17 Ağustosta yine sahnedeydiniz, yakın bir tarih 24 Ocak Elazığ depreminde de aynı vaziyetteydiniz, İzmir depreminde de ne yazık ki yine sahnedesiniz! Biz sizlerin yaptıklarını izlerken yüzümüz kızardı. Vicdanlar nasıl olur da bu kadar kararabilir diye sorguladık sorgulamasına da sahi sizlerin hiç yüzü kızarmadı mı? Ama pardon olmayan şey nasıl kızarsın ki? Yüzsüzlükte, ahlaksızlıkta ve vicdansızlıkta nirivana seviyesindesiniz!

Kalp herkeste var olmaya var da vicdan işte önüne gelene nasip olmuyor.

Bu yazıyı yazarken çıkardığım klavye sesinden inanın ben bile rahatsız oluyorum. Mesai arkadaşlarıma biraz gürültü kirliliği yapmaktayım. Elimde olmadan ama ne yapayım; bu kadar olmaz dediğimiz olayları yazmaya çalışırken soğukkanlı kalamıyorum. Sonuçta bizler de insanız ve duygularımız var. İzmir’de alanda olan meslektaşlarımız hem acılara hem de mucizelere şahitlik ederken nasıl duygularını gizleyemiyorsa bu acıları yaklaşık 10 ay önce bizzat yaşayan bizler de yeniden o enkazdaki çığlıklarla boğuşurken bulduk kendimizi…

Biz gibi dünyalı olduğunu unutmadan hareket edenler neyse ki var ve tamamen karamsar tablolar çizmiyoruz.

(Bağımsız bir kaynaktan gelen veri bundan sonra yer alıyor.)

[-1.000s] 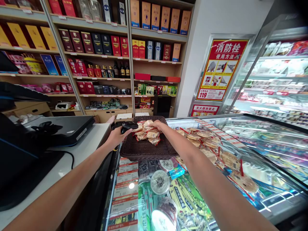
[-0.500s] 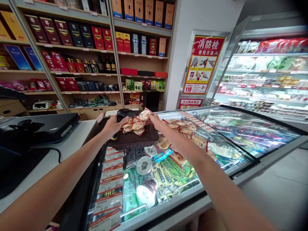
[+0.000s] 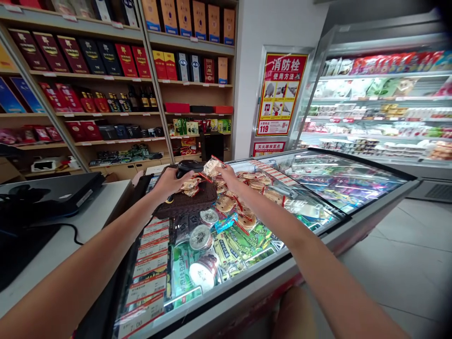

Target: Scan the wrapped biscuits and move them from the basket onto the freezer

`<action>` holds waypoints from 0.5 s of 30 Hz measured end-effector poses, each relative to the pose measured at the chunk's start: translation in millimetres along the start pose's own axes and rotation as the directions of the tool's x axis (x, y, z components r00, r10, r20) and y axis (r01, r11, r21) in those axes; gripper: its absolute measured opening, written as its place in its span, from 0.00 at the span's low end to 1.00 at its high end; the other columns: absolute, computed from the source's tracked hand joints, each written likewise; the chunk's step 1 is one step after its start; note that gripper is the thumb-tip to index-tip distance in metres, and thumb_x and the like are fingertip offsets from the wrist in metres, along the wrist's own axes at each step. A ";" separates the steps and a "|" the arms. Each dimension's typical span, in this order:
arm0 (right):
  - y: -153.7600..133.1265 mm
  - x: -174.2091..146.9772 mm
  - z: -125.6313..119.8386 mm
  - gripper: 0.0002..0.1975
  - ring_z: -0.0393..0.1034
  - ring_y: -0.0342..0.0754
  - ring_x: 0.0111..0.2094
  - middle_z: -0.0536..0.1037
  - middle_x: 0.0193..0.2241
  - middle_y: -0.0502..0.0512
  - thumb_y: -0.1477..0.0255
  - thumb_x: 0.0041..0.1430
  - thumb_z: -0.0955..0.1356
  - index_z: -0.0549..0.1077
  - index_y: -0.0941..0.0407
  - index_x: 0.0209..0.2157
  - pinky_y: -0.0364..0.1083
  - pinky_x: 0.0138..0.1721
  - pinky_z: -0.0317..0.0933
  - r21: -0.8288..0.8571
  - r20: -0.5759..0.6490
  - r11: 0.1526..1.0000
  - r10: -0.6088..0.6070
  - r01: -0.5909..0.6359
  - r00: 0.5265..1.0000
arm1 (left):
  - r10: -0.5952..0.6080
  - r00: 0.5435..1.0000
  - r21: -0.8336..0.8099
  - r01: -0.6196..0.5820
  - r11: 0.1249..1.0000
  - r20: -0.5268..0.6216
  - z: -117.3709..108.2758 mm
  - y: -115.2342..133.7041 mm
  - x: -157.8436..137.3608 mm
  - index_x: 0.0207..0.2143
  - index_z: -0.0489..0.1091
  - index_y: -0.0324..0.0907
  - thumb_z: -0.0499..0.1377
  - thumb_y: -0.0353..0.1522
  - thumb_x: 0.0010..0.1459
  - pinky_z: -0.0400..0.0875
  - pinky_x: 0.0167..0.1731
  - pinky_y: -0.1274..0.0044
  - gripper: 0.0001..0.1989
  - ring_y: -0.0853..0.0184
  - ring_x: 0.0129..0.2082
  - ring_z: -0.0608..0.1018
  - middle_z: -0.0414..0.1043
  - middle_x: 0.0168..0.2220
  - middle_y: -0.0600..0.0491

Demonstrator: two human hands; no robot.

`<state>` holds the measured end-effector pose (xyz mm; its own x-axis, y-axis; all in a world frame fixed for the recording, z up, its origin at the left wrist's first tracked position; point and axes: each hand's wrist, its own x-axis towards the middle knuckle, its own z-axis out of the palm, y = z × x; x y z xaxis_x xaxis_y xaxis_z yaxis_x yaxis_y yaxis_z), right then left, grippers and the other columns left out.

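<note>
At the far left of the frame a black flat machine (image 3: 52, 195) lies on the white counter (image 3: 88, 226), well apart from both hands. Moving right, the left hand (image 3: 169, 181) is closed around a black handheld barcode scanner (image 3: 189, 167), whose head points toward the right of the frame. Just beneath it sits a dark brown woven wicker tray (image 3: 187, 203) on the glass lid of the chest freezer (image 3: 318, 214), with a few clear-wrapped round biscuit packs (image 3: 190, 185) lying in it. Right of centre, the right hand (image 3: 226, 175) pinches one clear-wrapped biscuit pack with red edging (image 3: 213, 165) between fingertips and thumb, lifted above the tray's right rim. That pack lies just right of the scanner head, between the two hands, its long axis running roughly left to right and tilted up; the scanner hand is the nearer free partner. Further right, more loose biscuit packs (image 3: 261, 181) are strewn across the freezer glass, and a red fire-hydrant poster (image 3: 280, 94) hangs on the wall above.
</note>
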<state>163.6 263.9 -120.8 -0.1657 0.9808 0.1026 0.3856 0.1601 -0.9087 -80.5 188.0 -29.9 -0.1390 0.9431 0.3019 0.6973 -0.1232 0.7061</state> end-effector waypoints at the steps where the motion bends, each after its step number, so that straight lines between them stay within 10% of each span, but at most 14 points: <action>1: 0.5 -1.5 -3.0 0.23 0.64 0.52 0.52 0.75 0.45 0.59 0.62 0.65 0.63 0.65 0.54 0.59 0.44 0.44 0.61 -0.024 -0.014 1.000 0.011 -0.011 1.000 | 0.006 1.000 -0.018 -0.006 1.000 0.013 0.8 -0.9 1.4 0.22 0.65 0.43 0.60 0.56 0.49 0.56 0.16 0.79 0.26 0.71 0.15 0.65 0.65 0.16 0.56; 15: -36.5 25.0 -10.5 0.28 0.69 0.52 0.47 0.75 0.47 0.61 0.59 0.63 0.65 0.63 0.56 0.60 0.43 0.44 0.64 -0.130 -0.175 0.987 0.076 -0.099 0.982 | -0.050 0.998 -0.002 0.050 0.999 0.033 -1.7 0.9 -3.3 0.25 0.67 0.42 0.60 0.56 0.48 0.56 0.16 0.78 0.26 0.70 0.16 0.66 0.62 0.15 0.57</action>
<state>154.9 283.7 -80.8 0.0259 0.9944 0.1027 0.5147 0.0748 -0.8541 -80.6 184.3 -29.1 -0.1507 0.9577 0.2450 0.6882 -0.0763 0.7215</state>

Ama inanın böylesi acılar tekelinde insan kisvesine bürünerek gezen sözde dünyalılar yüzünden acımızı bile yaşarken bir de öfke duygusu ile boğuşmak zorunda olmak ne kötü.

Oysa acının dili, dini ve ırkı yok! Acıların sonunda kenetlenerek, bu acıları en kısa sürede sarmak tek gayemiz olmalı! İlimizde depremin üzerinden 10 ay gibi ciddi bir zaman geçmesine rağmen yüreğimiz hâlâ yangın yeri… Bu acılar öyle kolay kabuk bağlayacak cinsten değil! Ne olur acılara duyarsız dahi olsanız bunları gözümüze sokup durmayın!

Bıktık sizin gibilerden…

İnsanlar canlarını dişine takarak enkazdan gelecek güzel bir habere kenetlenmişken bazıları cadılar bayramı telaşında hakikaten bayramınızı bulmuşsunuz, bayramınız size mübarek olsun demekteyim. Kimisi ise acılar tekelinde siyaset yaparak, siyaseti hepten alaşağı etme çabasında. Birileri ise geçmişte olduğu gibi fırsat bu fırsat diyerek topluma ayrılık tohumları ekmekte neyse ki İçişleri Bakanlığımız provokatörlere göz açtırmadı. Toplumun; dil, din ve ırk gibi kavramlar ile karşı karşıya getirmeye çalışanları kısa sürede tespit etti.

Artık çekin o kirli ellerinizi de zihinlerinizi de güzel ülkemizin ve güzel insanlarımızın üzerinden!

Ha bir de, ortalık tam olarak yangın yerine dönmüşken ceplerini düşünen açgözlüler yine iş başında! Bunların gözünü toprak bile doyurmaz diyeceğim demeye ama böylelerini toprak bile kabul eder mi,

Bilemedim şimdi.”

Depremi yaşamak ve ta uzaklardaki bir depremden hissettiklerini, yaşananları paylaşmak ancak bu kadar güzel dile getirilebilirdi.

Teşekkürle Kübra Türkan.

Köşe yazındaki başlığına aynen katılıyorum.